- **Try it**: The required output is the line containing "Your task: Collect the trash" followed by every line after it to the end of the listing, each written out exactly.
——————
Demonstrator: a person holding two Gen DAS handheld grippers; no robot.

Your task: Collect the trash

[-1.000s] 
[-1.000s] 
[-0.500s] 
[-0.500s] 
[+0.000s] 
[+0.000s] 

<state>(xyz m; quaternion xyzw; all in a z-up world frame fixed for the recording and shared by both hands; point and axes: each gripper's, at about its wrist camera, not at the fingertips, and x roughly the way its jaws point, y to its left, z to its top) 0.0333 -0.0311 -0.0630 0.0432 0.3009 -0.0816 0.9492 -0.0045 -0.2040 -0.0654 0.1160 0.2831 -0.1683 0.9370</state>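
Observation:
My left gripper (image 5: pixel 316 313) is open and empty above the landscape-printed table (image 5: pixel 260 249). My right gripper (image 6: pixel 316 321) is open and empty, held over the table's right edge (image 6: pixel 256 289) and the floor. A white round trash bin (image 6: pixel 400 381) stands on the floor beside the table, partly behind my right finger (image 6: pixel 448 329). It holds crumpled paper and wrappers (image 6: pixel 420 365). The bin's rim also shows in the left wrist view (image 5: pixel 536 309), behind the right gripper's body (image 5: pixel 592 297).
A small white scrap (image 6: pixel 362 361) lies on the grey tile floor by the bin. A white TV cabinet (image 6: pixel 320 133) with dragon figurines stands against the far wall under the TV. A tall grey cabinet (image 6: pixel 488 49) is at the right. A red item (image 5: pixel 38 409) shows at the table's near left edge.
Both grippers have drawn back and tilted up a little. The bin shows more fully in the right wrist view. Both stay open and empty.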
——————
- **Answer box**:
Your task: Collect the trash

[-1.000s] 
[-1.000s] 
[-0.500s] 
[-0.500s] 
[+0.000s] 
[+0.000s] 

<state>(xyz m; quaternion xyzw; all in a z-up world frame fixed for the recording and shared by both hands; point and axes: each gripper's, at about its wrist camera, not at the fingertips, and x roughly the way its jaws point, y to its left, z to its top) 0.0333 -0.0311 -0.0630 0.0432 0.3009 -0.0816 0.9492 -0.0045 -0.2040 -0.0654 0.1160 0.2831 -0.1683 0.9370</state>
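Observation:
My left gripper (image 5: pixel 316 313) is open and empty above the landscape-printed table (image 5: pixel 260 249). My right gripper (image 6: pixel 316 321) is open and empty, held over the table's right edge (image 6: pixel 256 289) and the floor. A white round trash bin (image 6: pixel 400 381) stands on the floor beside the table, partly behind my right finger (image 6: pixel 448 329). It holds crumpled paper and wrappers (image 6: pixel 420 365). The bin's rim also shows in the left wrist view (image 5: pixel 536 309), behind the right gripper's body (image 5: pixel 592 297).
A small white scrap (image 6: pixel 362 361) lies on the grey tile floor by the bin. A white TV cabinet (image 6: pixel 320 133) with dragon figurines stands against the far wall under the TV. A tall grey cabinet (image 6: pixel 488 49) is at the right. A red item (image 5: pixel 38 409) shows at the table's near left edge.
Both grippers have drawn back and tilted up a little. The bin shows more fully in the right wrist view. Both stay open and empty.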

The requested output has now been given in full.